NeuralPassthrough: Meta shows AI-based AR for VR headsets

NeuralPassthrough: Meta shows AI-based AR for VR headsets

Good VR passthrough is a major technical challenge. Reality Labs researchers demonstrate a new, AI-based solution.

Headsets like Varjo XR-3, Quest Pro, Lynx R-1, and Apple's upcoming device will be the best way to experience augmented reality in the coming years.

Unlike traditional AR headsets with transparent optics like Hololens 2 and Magic Leap 2, which project AR elements directly into the eye via a waveguide display, the aforementioned headsets film the physical environment with outward-facing cameras and then display it on the opaque displays. There, they can then be expanded with AR elements as desired.

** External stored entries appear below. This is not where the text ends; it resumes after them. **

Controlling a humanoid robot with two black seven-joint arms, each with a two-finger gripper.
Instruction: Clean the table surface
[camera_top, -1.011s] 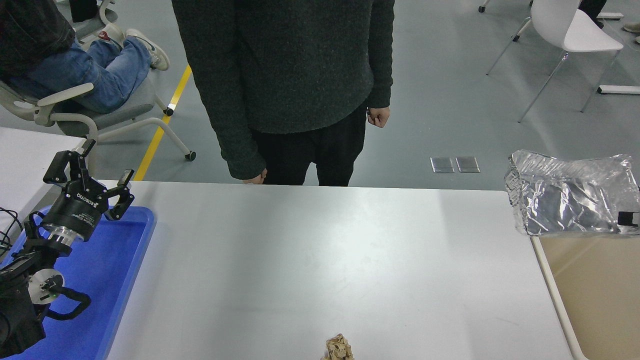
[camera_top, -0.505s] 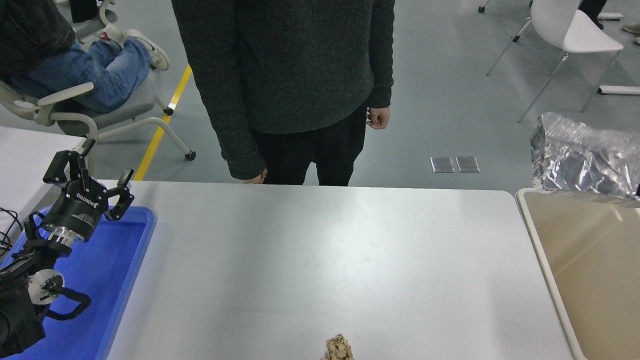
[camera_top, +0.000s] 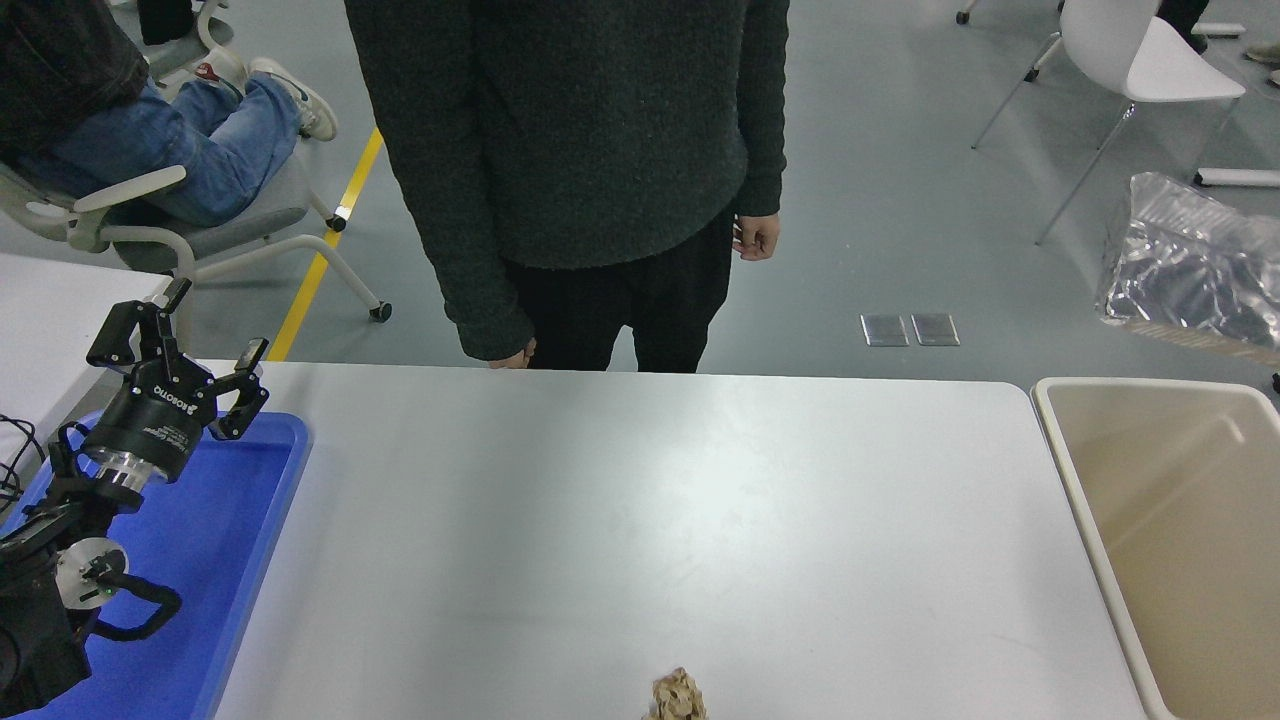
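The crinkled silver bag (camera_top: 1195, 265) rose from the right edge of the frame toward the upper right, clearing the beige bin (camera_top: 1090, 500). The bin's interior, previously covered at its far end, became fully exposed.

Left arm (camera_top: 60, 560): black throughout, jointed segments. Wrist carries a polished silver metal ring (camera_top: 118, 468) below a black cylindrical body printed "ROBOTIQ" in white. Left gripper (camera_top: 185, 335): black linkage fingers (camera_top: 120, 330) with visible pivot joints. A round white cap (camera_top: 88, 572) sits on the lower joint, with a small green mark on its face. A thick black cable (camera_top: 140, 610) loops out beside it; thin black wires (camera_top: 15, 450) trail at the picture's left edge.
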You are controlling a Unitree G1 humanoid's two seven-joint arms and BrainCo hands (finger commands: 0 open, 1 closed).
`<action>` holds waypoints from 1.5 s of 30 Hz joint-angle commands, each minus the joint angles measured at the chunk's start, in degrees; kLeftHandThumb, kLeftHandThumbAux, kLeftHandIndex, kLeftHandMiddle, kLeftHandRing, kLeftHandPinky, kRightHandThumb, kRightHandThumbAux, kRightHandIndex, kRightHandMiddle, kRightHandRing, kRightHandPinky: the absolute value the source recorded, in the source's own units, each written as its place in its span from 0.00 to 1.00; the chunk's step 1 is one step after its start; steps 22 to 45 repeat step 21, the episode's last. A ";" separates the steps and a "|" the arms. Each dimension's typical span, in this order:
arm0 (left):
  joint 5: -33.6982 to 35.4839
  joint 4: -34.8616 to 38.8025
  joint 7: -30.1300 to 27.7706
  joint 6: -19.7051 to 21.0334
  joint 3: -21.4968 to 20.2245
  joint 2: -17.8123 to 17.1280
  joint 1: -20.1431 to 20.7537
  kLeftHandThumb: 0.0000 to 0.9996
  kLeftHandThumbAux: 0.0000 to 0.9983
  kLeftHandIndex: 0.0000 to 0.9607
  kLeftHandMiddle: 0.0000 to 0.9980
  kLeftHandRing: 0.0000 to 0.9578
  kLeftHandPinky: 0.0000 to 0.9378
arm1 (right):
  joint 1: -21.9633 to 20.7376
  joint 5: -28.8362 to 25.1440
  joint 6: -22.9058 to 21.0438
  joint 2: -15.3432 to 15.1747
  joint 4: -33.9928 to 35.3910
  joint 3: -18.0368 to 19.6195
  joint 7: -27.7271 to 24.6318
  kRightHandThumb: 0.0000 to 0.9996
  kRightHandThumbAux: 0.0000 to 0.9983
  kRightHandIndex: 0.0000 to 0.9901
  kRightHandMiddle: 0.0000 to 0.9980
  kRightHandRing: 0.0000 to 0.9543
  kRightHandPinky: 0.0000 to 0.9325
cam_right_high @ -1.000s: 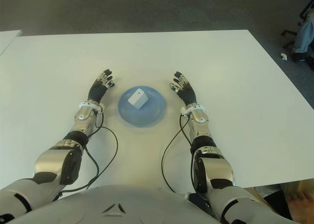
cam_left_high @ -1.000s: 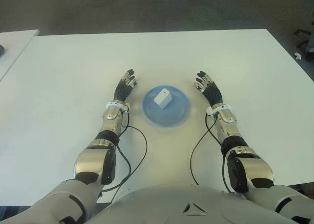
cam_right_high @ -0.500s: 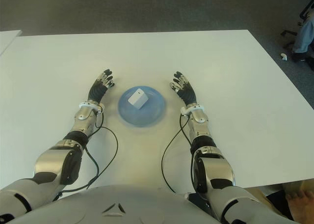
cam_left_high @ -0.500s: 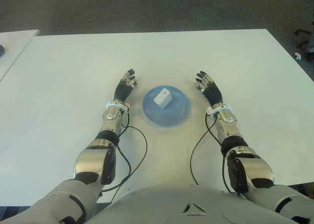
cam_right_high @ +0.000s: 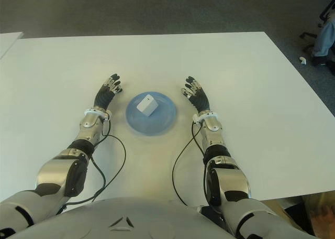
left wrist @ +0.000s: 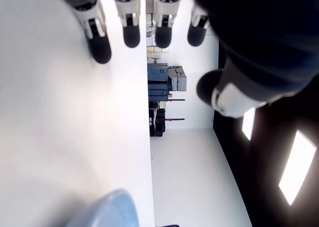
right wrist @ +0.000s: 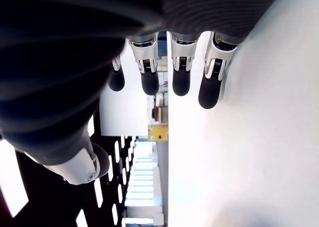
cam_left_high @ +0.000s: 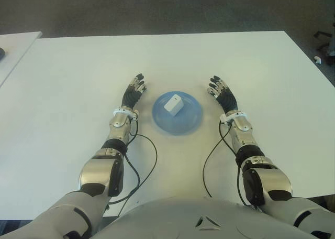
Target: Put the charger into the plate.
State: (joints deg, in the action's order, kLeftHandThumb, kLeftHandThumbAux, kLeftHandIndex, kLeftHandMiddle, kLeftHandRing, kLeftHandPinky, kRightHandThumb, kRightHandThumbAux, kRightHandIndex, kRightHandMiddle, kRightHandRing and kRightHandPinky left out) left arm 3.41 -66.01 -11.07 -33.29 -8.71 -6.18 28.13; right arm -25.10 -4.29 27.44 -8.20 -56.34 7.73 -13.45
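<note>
The charger (cam_left_high: 174, 105), a small white block, lies inside the blue plate (cam_left_high: 188, 123), a little toward the far side of the plate's middle, and neither hand touches it. The plate sits on the white counter (cam_left_high: 73, 76) between the two hands. The left hand (cam_left_high: 133, 92) shows just beside the plate on its left, fingers stretched out and a little spread, holding nothing; the right hand (cam_left_high: 222, 94) shows just beside the plate on its right, likewise with fingers extended and empty. Whether either palm actually touches the counter cannot be told from the head camera. Black cables (cam_left_high: 146, 160) run from each wrist back along the counter toward the robot's body. The two eye views differ at their edges: the left eye view catches the corner of a second white surface (cam_left_high: 15, 42) at the far left with a dark object on it, while the right eye view shows more of the grey floor (cam_right_high: 293, 19) to the right, with a chair base and a bit of blue cloth (cam_right_high: 325, 34) at the right border. The left wrist view adds what the head camera does not: its fingertips (left wrist: 131, 36) seen from close by, straight and held apart, with a slice of the plate's blue rim (left wrist: 112, 212) in frame. The right wrist view shows its own fingertips (right wrist: 180, 82) straight and apart over the white counter, with neither plate nor charger in it.
</note>
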 commanded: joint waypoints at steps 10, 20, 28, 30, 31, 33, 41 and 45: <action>0.40 -1.27 -0.70 1.53 -0.37 -0.05 -0.34 0.00 0.62 0.00 0.00 0.00 0.00 | 0.57 0.26 -1.70 0.08 -1.41 -0.11 0.61 0.00 0.68 0.01 0.10 0.08 0.06; 0.75 -1.28 -1.08 1.75 -0.41 -0.07 -0.32 0.00 0.62 0.00 0.00 0.00 0.00 | 0.55 0.29 -1.61 0.11 -1.55 -0.15 0.70 0.00 0.68 0.01 0.11 0.08 0.06; 0.76 -1.28 -1.09 1.75 -0.41 -0.07 -0.32 0.00 0.62 0.00 0.00 0.00 0.00 | 0.55 0.30 -1.59 0.11 -1.56 -0.16 0.70 0.00 0.68 0.01 0.11 0.08 0.06; 0.76 -1.28 -1.09 1.75 -0.41 -0.07 -0.32 0.00 0.62 0.00 0.00 0.00 0.00 | 0.55 0.30 -1.59 0.11 -1.56 -0.16 0.70 0.00 0.68 0.01 0.11 0.08 0.06; 0.76 -1.28 -1.09 1.75 -0.41 -0.07 -0.32 0.00 0.62 0.00 0.00 0.00 0.00 | 0.55 0.30 -1.59 0.11 -1.56 -0.16 0.70 0.00 0.68 0.01 0.11 0.08 0.06; 0.76 -1.28 -1.09 1.75 -0.41 -0.07 -0.32 0.00 0.62 0.00 0.00 0.00 0.00 | 0.55 0.30 -1.59 0.11 -1.56 -0.16 0.70 0.00 0.68 0.01 0.11 0.08 0.06; 0.76 -1.28 -1.09 1.75 -0.41 -0.07 -0.32 0.00 0.62 0.00 0.00 0.00 0.00 | 0.55 0.30 -1.59 0.11 -1.56 -0.16 0.70 0.00 0.68 0.01 0.11 0.08 0.06; 0.76 -1.28 -1.09 1.75 -0.41 -0.07 -0.32 0.00 0.62 0.00 0.00 0.00 0.00 | 0.55 0.30 -1.59 0.11 -1.56 -0.16 0.70 0.00 0.68 0.01 0.11 0.08 0.06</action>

Artificial gaze synthesis: a big problem

This technology, called Passthrough AR, has great advantages over classic AR optics, but also its problems. The challenge is to reconstruct the physical environment using sensor data as if the person wearing the headset were seeing it with their own eyes. This is an enormously difficult task.

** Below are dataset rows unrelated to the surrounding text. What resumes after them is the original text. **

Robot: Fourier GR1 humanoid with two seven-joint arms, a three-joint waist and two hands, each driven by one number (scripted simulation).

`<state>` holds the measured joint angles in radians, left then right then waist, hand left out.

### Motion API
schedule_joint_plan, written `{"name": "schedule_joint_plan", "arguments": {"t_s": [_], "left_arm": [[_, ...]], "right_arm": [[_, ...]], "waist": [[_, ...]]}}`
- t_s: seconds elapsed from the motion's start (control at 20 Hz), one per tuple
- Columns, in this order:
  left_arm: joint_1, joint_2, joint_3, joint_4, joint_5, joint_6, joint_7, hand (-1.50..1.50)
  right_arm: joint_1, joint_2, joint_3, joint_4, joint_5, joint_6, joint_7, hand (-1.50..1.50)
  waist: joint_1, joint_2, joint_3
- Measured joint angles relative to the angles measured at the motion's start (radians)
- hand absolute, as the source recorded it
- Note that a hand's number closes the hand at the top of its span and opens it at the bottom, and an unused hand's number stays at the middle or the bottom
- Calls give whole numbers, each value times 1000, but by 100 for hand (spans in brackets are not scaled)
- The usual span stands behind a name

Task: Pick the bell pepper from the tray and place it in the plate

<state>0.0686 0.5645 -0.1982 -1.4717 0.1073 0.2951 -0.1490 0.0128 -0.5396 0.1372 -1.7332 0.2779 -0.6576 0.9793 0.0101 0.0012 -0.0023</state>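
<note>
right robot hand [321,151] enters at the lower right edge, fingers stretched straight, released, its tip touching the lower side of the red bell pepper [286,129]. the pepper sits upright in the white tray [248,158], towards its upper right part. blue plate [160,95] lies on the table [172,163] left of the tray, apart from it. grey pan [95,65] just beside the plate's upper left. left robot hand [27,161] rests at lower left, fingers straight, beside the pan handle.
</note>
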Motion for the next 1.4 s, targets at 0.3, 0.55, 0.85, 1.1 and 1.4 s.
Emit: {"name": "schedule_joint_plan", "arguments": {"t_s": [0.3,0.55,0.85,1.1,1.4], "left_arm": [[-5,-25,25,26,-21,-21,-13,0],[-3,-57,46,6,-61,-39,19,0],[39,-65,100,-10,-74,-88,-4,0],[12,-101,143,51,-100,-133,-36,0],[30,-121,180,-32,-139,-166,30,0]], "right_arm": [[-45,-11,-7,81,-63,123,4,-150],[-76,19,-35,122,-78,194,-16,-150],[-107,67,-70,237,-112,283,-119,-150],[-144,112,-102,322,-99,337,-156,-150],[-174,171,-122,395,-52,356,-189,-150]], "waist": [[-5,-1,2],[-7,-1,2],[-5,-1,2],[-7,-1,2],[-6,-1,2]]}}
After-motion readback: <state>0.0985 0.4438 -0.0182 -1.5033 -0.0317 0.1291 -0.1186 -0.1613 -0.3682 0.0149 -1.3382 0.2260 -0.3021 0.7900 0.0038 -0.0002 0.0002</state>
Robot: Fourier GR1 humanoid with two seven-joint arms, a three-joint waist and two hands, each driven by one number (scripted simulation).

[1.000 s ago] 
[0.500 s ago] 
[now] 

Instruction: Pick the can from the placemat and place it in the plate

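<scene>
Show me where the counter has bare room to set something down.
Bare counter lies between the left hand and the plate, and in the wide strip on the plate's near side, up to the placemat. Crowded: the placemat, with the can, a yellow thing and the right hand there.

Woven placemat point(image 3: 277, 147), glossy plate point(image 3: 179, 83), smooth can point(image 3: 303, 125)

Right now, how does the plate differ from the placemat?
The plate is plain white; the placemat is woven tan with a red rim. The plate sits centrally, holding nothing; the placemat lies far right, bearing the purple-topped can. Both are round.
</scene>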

The resolution, color fidelity, depth representation, and perspective: All these must correspond to the natural visual impression and change with as little latency or time delay as possible when the head is moved.

Bildvergleich zwischen NeuralPassthrough und Passthrough+ auf Quest 2.

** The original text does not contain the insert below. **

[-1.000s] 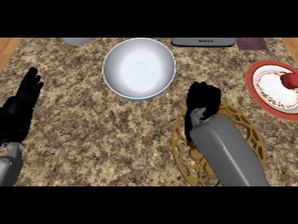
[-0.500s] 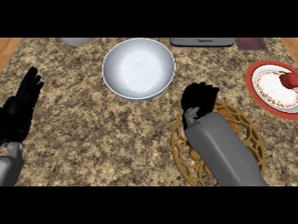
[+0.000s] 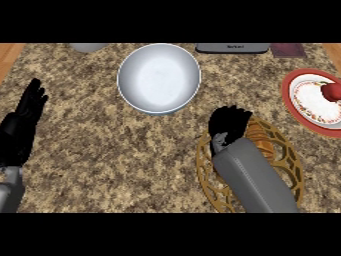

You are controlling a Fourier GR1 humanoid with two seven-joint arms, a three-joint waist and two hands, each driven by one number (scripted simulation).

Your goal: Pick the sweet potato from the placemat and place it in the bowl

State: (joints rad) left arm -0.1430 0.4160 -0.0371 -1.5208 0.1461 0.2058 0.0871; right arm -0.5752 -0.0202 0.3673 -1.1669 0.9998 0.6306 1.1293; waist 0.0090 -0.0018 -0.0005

NeuralPassthrough and Passthrough+ of the Meta Quest 2 in comparison. | Image: Reality Labs Research

Perspective in particular poses great difficulties for the technology, as the positions of the cameras do not exactly match the positions of the eyes. This perspective shift can lead to discomfort and visual artifacts. The latter is because the sides of a close object or the hands may be obscured in the camera view, while this would not be the case in the natural view.

The Meta Quest 2 shows the current state of see-through technology available to the consumer: The display of the surroundings is black and white, grainy and distorted, especially for objects that are held close to the face.

The devices mentioned above will soon provide better results or already do so, since the sensor technology is optimized for passthrough technology. However, you should not expect a perfect image of the physical environment, since many of the basic problems (see above) have not yet been solved.

AI reconstruction yields high-quality results

In August, Meta researchers unveiled several technical innovations for VR at Siggraphh 2022, including a new passthrough method that reconstructs visual perspective using artificial neural networks. The technique is called NeuralPasstrough.

"We introduce NeuralPassthrough to leverage recent advances in deep learning, solving passthrough as an image-based neural rendering problem. Specifically, we jointly apply learned stereo depth estimation and image reconstruction networks to produce the eye-viewpoint images via an end-to-end approach, one that is tailored for today’s desktop-connected VR headsets and their strict real-time requirements," the research paper states.


Diagramm des NeuralPassthrough-Algorithmus

Passthrough is not all the same. The stereo footage from the cameras goes through a variety of AI-driven adjustments before being output to the displays | Image: Xiao et al. / Reality Labs Research

The developed AI algorithm estimates the depth of the room and the objects in it and reconstructs an artificial angle of view that corresponds to that of the eyes. The model was trained with synthetic data sets: Image sequences showing 80 spatial scenes from different viewing angles. The resulting artificial neural network is flexible and can be applied to different cameras and eye distances.

Perfect Passthrough AR still has a " truly long road" ahead of it

The results are promising. Compared to Meta Quest 2 and other passthrough methods, NeuralPassthrough delivers better image quality and meets the requirements for perspective-correct stereoscopic gaze synthesis, as the following video shows.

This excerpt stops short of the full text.